Jenkins, 51, replaces Barclays veteran Bob Diamond, the once highly regarded executive who built up its investment banking unit into a major force but left suddenly in July after the institution agreed to pay $450 million to settle civil cases in the U.S. and U.K. concerning LIBOR rigging. Diamond's departure and the LIBOR-rigging and other problems at Barclays' investment banking unit fueled speculation the London bank could demerge that business. That speculation may increase with Jenkins' appointment, though Barclays denies a separation of investment banking is in the cards and some see the bank as more likely to gradually shrink the division.
"We estimate the investment bank would require an additional £11 billion of equity to make it Basel 3 compliant today, requiring a rights issue. We therefore see reallocation of capital and gradual deleveraging as the more likely strategy for the investment bank," wrote Oriel Securities Ltd.'s Mike Trippitt and Vivek Raja.

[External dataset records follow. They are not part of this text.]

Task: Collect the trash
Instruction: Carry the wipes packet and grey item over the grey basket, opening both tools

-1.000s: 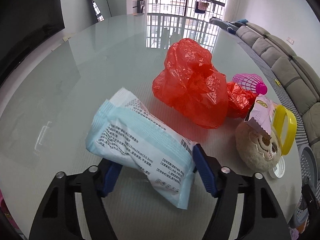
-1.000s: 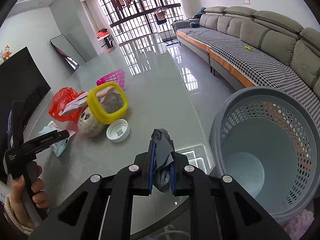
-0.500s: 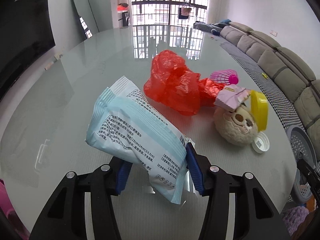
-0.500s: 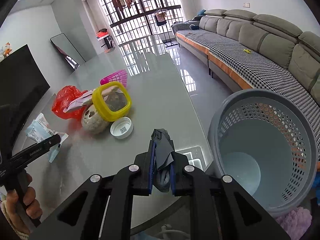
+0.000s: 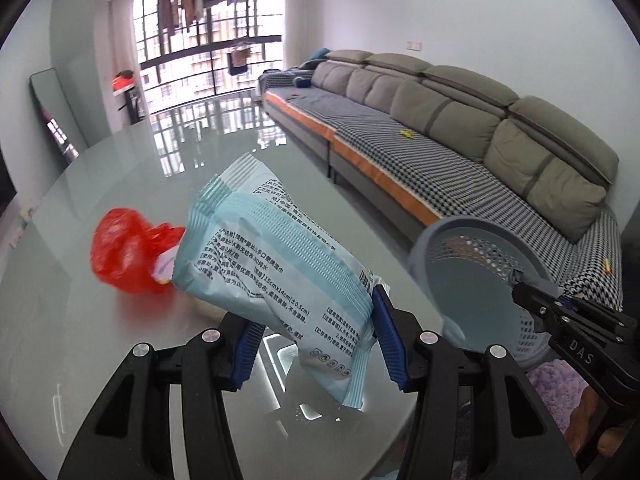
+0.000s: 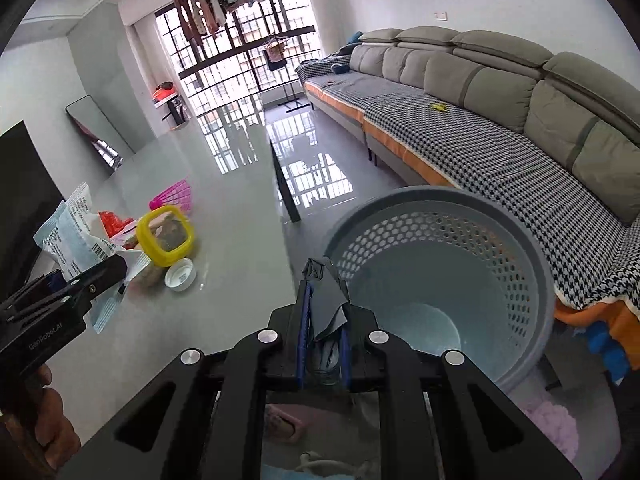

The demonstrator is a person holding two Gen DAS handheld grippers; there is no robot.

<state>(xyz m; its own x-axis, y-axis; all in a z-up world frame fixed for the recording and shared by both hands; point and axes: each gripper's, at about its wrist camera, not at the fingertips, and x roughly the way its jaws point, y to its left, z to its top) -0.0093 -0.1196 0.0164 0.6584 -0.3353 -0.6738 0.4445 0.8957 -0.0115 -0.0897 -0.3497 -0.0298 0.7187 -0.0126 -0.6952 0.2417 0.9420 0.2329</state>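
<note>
Left wrist view: the left gripper (image 5: 316, 340) is clamped on a pale blue wipes pack (image 5: 276, 276), its blue pads (image 5: 390, 344) pressing the pack's lower end from both sides. The pack is held in the air, tilted up and to the left, above the near edge of the glass table (image 5: 100, 340). Behind the pack a red bag (image 5: 124, 256) lies on the table, partly hidden by it. To the right, past the table edge, a grey perforated basket (image 5: 476, 280) stands on the floor, and the tip of the right gripper (image 5: 532, 300) reaches over its rim. A long grey sofa (image 5: 460, 128) runs along the far wall.

Right wrist view: the right gripper (image 6: 324, 336) has its jaws nearly together, pinching a dark crumpled wrapper (image 6: 326, 300) that sticks up between the blue pads (image 6: 304, 332). It hovers at the table edge, just beside the basket (image 6: 440, 280), whose open mouth lies to its right and below. On the left the left gripper (image 6: 80, 292) shows with the pack (image 6: 68, 236) in its jaws. Beyond it on the table (image 6: 240, 240) sit a yellow lid (image 6: 166, 236), a white cap (image 6: 180, 274), a pink shuttlecock (image 6: 174, 194) and a bit of the red bag (image 6: 114, 222), close together. The sofa (image 6: 500, 120) fills the right side.
</note>
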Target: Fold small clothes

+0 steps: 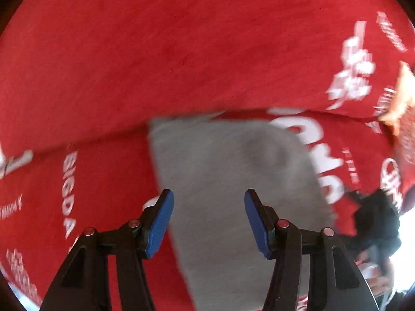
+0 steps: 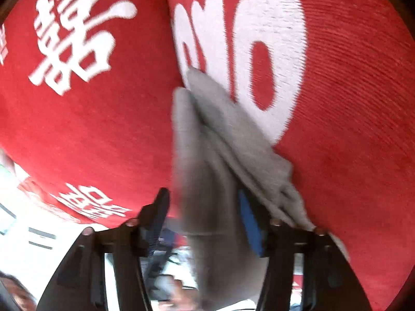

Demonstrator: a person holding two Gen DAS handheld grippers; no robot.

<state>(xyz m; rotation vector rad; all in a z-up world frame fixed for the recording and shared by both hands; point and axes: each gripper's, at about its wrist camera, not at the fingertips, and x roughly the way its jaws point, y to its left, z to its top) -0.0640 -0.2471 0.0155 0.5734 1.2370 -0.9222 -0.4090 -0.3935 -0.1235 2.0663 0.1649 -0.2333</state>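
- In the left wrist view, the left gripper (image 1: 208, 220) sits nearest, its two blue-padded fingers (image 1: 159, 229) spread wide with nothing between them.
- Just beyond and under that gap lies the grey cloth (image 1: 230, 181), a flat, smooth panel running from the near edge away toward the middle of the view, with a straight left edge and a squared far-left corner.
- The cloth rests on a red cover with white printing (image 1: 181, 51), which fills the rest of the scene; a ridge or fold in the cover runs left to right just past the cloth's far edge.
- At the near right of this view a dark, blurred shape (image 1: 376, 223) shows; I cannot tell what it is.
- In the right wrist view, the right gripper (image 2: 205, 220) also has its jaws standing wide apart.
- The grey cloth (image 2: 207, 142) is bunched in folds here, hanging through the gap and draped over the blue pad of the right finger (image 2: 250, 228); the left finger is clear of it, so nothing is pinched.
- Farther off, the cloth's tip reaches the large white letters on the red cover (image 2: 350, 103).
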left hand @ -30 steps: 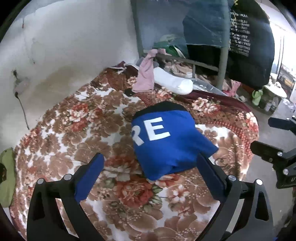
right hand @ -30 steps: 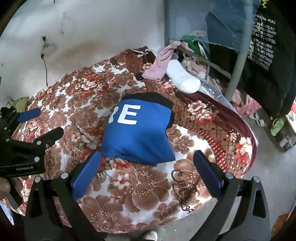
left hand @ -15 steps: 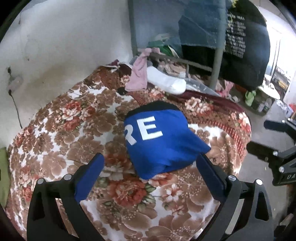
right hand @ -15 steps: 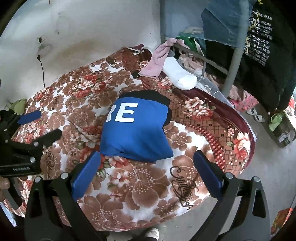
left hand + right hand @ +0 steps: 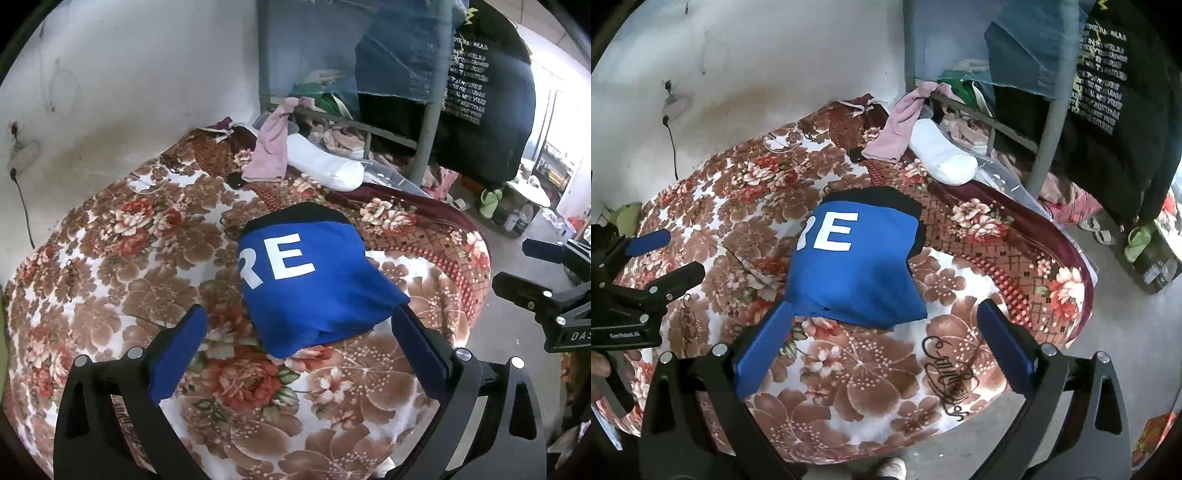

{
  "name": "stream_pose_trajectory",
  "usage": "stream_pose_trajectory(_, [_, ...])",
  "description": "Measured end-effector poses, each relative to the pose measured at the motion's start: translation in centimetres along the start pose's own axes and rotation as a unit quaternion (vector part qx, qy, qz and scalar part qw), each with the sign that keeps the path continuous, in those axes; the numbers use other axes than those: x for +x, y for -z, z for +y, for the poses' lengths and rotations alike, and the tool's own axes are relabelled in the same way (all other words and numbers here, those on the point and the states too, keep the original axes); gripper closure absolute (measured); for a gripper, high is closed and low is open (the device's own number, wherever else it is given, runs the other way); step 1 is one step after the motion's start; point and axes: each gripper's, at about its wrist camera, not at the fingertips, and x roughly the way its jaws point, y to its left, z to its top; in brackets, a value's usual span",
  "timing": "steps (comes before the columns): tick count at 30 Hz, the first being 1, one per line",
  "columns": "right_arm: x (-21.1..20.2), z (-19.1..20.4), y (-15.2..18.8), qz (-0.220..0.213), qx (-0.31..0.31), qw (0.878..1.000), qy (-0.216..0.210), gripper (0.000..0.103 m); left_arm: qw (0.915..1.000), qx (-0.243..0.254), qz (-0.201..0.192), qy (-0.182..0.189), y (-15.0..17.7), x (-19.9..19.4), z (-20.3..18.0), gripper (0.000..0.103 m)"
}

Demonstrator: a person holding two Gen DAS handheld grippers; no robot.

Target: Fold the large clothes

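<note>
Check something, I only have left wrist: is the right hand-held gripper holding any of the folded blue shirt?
Observer: No. In the right wrist view the right hand-held gripper is open and empty; the blue shirt lies free on the floral blanket.
Operator: Anything below the bed's front edge?
Observer: A light shoe tip on the floor.
Operator: How does my gripper look from there?
Observer: The left hand-held gripper is open, left of the shirt and not touching it.
</note>
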Motion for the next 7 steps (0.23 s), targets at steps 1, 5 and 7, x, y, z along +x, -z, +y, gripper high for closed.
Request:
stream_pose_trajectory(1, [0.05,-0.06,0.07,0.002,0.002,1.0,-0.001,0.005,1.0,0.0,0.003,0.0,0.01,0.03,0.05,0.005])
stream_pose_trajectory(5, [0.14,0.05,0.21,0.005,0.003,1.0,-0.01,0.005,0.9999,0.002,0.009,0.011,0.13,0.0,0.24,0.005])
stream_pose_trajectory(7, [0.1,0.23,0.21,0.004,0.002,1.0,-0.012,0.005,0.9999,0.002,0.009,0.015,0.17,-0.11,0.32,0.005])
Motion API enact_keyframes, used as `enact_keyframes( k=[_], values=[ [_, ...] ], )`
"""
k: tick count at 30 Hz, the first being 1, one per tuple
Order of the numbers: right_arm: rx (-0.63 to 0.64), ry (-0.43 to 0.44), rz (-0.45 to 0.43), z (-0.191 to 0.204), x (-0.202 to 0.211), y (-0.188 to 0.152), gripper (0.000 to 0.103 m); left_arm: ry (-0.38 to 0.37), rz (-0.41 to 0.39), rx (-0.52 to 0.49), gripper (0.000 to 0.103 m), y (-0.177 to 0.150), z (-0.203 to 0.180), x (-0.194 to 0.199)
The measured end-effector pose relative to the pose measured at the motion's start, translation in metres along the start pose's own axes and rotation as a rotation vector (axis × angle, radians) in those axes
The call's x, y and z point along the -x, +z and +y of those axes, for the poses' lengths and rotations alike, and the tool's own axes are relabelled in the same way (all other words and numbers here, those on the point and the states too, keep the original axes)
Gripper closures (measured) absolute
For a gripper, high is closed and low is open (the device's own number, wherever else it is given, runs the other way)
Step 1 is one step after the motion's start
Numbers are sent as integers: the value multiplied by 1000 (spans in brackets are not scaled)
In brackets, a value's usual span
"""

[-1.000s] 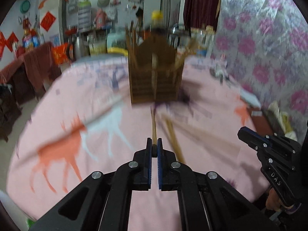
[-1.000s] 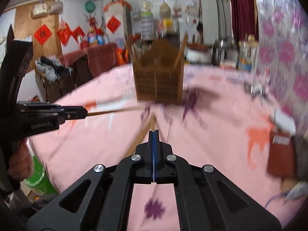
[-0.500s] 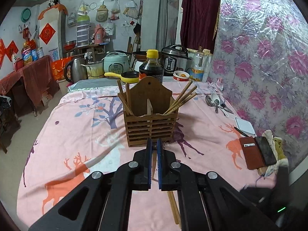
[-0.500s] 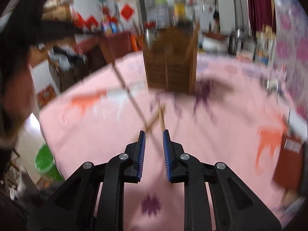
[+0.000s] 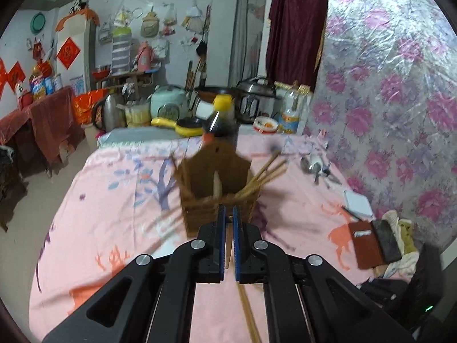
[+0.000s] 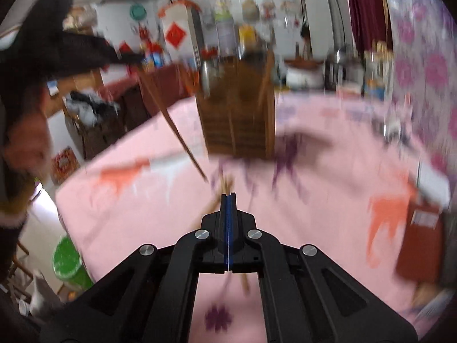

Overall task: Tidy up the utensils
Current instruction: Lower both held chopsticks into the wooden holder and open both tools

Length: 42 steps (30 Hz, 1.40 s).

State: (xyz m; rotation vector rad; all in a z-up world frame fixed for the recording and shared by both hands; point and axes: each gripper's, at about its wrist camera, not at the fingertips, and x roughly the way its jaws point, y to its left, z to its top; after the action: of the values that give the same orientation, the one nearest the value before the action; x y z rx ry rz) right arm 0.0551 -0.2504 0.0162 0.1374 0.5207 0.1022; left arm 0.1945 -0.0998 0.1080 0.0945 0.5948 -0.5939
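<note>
My left gripper (image 5: 227, 214) pinched one chopstick (image 5: 248, 311), lifted just short of the wooden holder (image 5: 218, 197). My right gripper (image 6: 228, 200) had just snapped closed on another chopstick (image 6: 212, 204). Step, I judged: loading. Next: tip the left stick upright over a compartment.

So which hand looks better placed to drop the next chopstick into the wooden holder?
Probably the left. Its claw is shut on a chopstick and sits just in front of the wooden holder. The right claw, also shut on a chopstick, is lower and farther from the holder.
</note>
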Motion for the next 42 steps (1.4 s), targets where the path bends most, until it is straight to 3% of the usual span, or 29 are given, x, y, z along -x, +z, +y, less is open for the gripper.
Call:
enact_keyframes(
  k=[2,4,5,6,7,10,14,17,20,22,28,32,42],
  values=[
    [18,13,-17,0,2,23,103,1,-25,-9,98,16,-3,3],
    [59,73,62,1,-10,33,100,1,-56,-15,98,35,-7,8],
    [61,71,91,0,-16,25,92,1,-68,-19,98,41,-9,10],
    [61,70,126,0,-25,10,76,2,-78,-24,98,47,-10,12],
    [61,68,156,0,-31,-4,72,4,-95,-30,98,54,-11,14],
    [23,69,265,-2,-53,-59,72,9,-127,-37,98,72,-13,18],
    [-38,33,346,-6,-70,-103,73,21,-145,-46,98,89,-16,15],
    [-25,6,318,-3,-65,-110,97,25,-149,-41,98,96,-16,11],
    [-45,17,267,-9,-56,-97,97,25,-152,-28,98,100,-13,7],
    [-19,19,209,-9,-45,-70,97,32,-154,-22,98,102,-10,5],
    [27,65,34,-11,-14,38,97,59,-150,7,98,109,6,-2],
    [59,85,98,-12,-21,84,97,80,-152,22,98,115,17,-9],
    [128,16,442,-22,-70,102,97,77,-131,47,98,120,36,-46]
  ],
)
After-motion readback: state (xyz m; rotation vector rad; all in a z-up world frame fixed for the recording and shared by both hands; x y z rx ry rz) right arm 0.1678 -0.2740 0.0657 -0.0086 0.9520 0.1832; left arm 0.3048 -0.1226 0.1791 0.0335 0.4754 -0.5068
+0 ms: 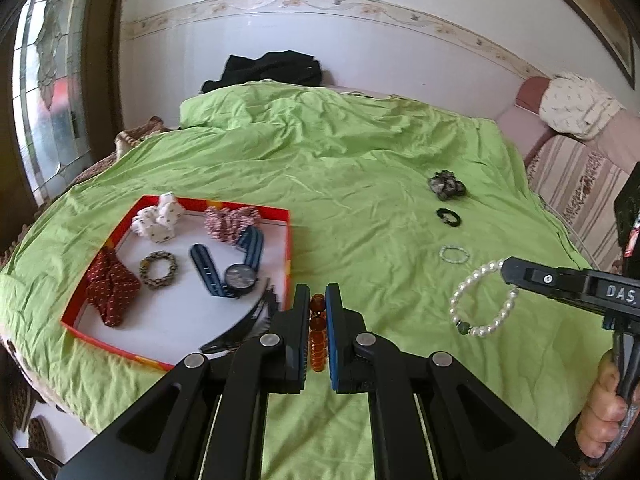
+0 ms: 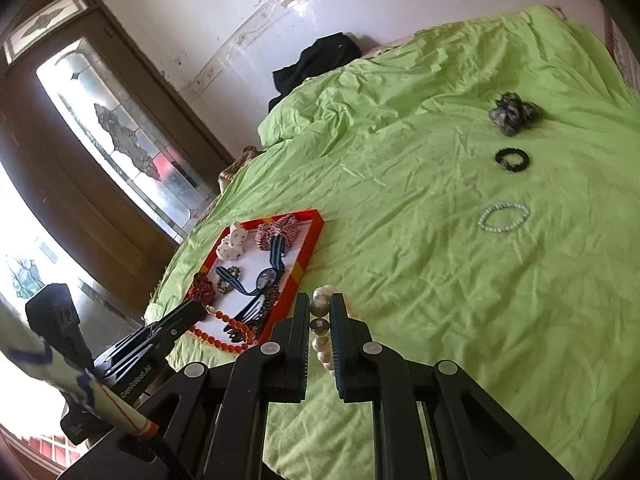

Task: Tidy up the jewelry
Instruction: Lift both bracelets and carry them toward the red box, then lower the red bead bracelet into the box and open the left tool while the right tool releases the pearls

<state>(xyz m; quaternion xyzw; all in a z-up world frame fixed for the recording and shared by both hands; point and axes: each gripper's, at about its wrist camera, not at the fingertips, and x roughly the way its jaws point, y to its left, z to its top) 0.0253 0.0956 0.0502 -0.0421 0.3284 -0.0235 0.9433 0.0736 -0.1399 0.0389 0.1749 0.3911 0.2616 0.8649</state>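
Between the left gripper's fingers, pressed nearly together, hangs a string of amber beads, pinched just off the near right corner of the red-rimmed tray. Beside it, the right gripper clamps a pearl bracelet with one green bead, which dangles above the green bedspread. On the tray lie a blue-strapped watch, a dark comb, a leopard-print band and three scrunchies: white, red-and-white and dark red. Farther right on the bedspread, in a row, rest a small pale bead bracelet, a black hair tie and a grey scrunchie.
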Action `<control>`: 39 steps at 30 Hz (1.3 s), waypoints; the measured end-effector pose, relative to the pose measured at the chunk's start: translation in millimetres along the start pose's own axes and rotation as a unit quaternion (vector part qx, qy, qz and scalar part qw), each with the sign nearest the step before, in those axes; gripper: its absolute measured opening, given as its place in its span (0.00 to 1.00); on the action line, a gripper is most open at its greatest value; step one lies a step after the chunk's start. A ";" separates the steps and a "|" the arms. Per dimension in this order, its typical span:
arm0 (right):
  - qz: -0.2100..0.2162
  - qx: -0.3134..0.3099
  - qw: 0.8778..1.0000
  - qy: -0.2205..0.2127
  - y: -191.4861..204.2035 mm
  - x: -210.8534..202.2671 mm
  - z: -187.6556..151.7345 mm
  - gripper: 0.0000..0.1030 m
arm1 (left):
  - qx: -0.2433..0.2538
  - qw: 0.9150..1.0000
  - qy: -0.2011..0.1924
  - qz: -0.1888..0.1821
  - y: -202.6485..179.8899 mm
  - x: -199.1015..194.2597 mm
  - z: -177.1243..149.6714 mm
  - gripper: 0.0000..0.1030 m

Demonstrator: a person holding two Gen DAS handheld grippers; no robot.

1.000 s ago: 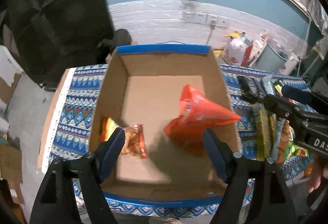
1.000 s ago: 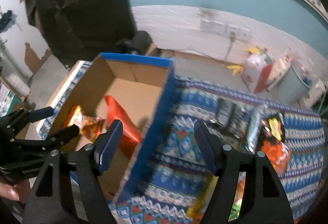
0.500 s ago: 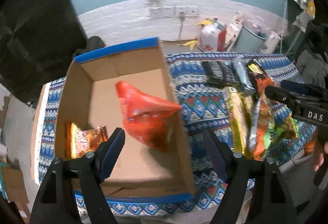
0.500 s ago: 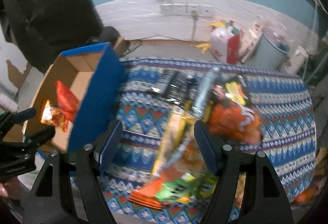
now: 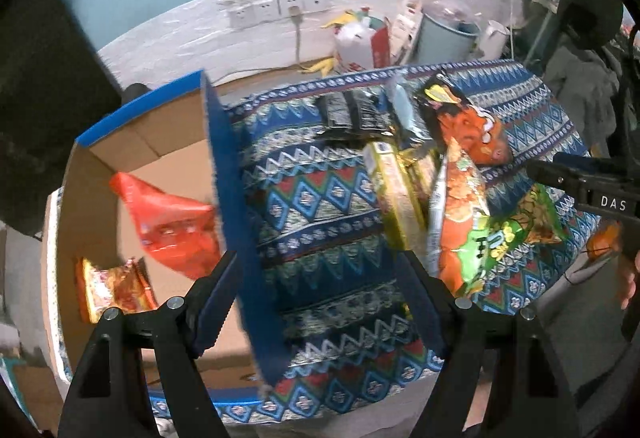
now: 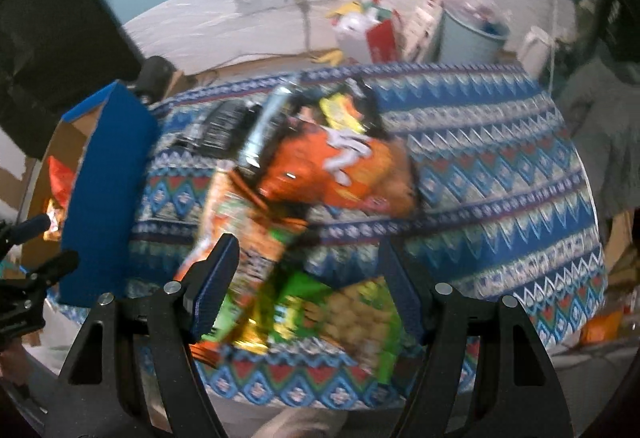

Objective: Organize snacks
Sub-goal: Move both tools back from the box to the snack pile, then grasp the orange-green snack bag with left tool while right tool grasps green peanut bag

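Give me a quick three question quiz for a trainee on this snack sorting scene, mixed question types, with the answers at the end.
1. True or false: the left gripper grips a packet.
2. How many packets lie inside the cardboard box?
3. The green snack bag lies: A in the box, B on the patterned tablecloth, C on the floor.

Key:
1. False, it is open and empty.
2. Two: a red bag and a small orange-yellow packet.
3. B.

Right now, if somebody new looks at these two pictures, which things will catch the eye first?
First, the heap of bright snack packets, with a big orange crinkly bag on top, lying mid-table on the blue zigzag-patterned cloth. Next, at the table's left end, the blue-edged cardboard box holding a red foil packet and a small yellow-red packet. Both grippers hang open and empty.
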State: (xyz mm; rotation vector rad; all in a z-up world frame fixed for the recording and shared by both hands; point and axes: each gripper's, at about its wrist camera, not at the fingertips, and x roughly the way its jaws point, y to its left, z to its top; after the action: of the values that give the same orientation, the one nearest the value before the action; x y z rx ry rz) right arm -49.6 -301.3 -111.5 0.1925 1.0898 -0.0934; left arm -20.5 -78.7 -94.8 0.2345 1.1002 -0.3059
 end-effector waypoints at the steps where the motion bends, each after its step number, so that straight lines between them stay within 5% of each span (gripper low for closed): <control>1: 0.000 0.004 1.000 0.002 -4.9 0.3 -1.7 0.69 | 0.003 1.000 0.004 -0.003 -4.7 2.8 1.4 0.77; 15: 0.022 0.058 0.997 0.050 -49.4 24.7 -27.8 0.69 | 0.032 0.998 0.032 -0.036 -52.7 31.7 16.6 0.77; 34: 0.094 0.095 0.986 0.099 -42.7 77.6 -38.7 0.69 | 0.045 0.994 0.070 -0.073 -87.9 67.4 25.0 0.78; 36: 0.095 0.089 0.987 0.095 -43.1 78.3 -38.5 0.65 | 0.046 0.993 0.073 -0.074 -90.8 68.6 26.4 0.78; 39: 0.085 0.073 0.990 0.080 -43.4 76.0 -36.2 0.46 | 0.048 0.993 0.076 -0.077 -95.5 68.9 29.7 0.78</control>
State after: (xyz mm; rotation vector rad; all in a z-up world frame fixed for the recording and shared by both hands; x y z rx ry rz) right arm -53.5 -335.0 -199.9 0.4297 1.2222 -0.0039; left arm -0.9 -186.5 -147.2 0.2607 1.2578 -0.4862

A Barclays spokeswoman said: "Antony has been very clear that he supports the universal banking model."
Jenkins is now the CEO for Barclays' retail and business division, including Barclays' operations in Africa, which it is currently trying to consolidate within its majority owned Absa Group Ltd. unit in South Africa. He has been on Barclays' executive committee since 1999 and began his career at the institution in 1983 before moving to Citigroup Inc. six years later, where he worked in London and New York.
Jenkins' appointment follows that of David Walker as chairman early this month. Walker will in November replace Marcus Agius, who also stood down because of the LIBOR scandal. Jenkins becomes CEO with immediate effect.
In a statement, Walker said it was "clear that Antony was the outstanding choice. His track record, familiarity with the group and vision for the future are all highly compelling."
Jenkins begins his tenure just as the Serious Fraud Office starts an investigation into the £7.3 billion ($11.6 billion) funding the bank secured from mainly Middle Eastern investors in late 2008. The financing, which was initially criticized by Barclays' existing investors before the bank amended the terms, allowed it to avoid a state bailout during the credit crisis.
Barclays said Wednesday that the SFO investigation, which isn't targeting individuals at the bank, centered on "payments under certain commercial agreements between Barclays and Qatar Holding LLC." It declined to comment further.
The SFO is already investigating the LIBOR rigging following Barclays' civil settlement with transatlantic regulators in June. In late July Barclays disclosed the Financial Services Authority is investigating finance director Chris Lucas and other current and former executives over disclosures made around the time of the 2008 fundraising.
Alluding to Barclays' travails, Jenkins said in a statement that the bank had "made serious mistakes in recent years and clearly failed to keep pace with our stakeholders' expectations."
"We have an obligation to all of those stakeholders - customers, clients, shareholders, colleagues and broader society - and a unique opportunity to restore Barclays reputation by making it the "go to" bank in all of our chosen markets," he said. "That journey will take time, we have much to do, and I look forward to getting started immediately."
Jenkins will begin by reviewing Barclays' entire business, including the operations' cost base and return on equity, a person familiar with the situation said.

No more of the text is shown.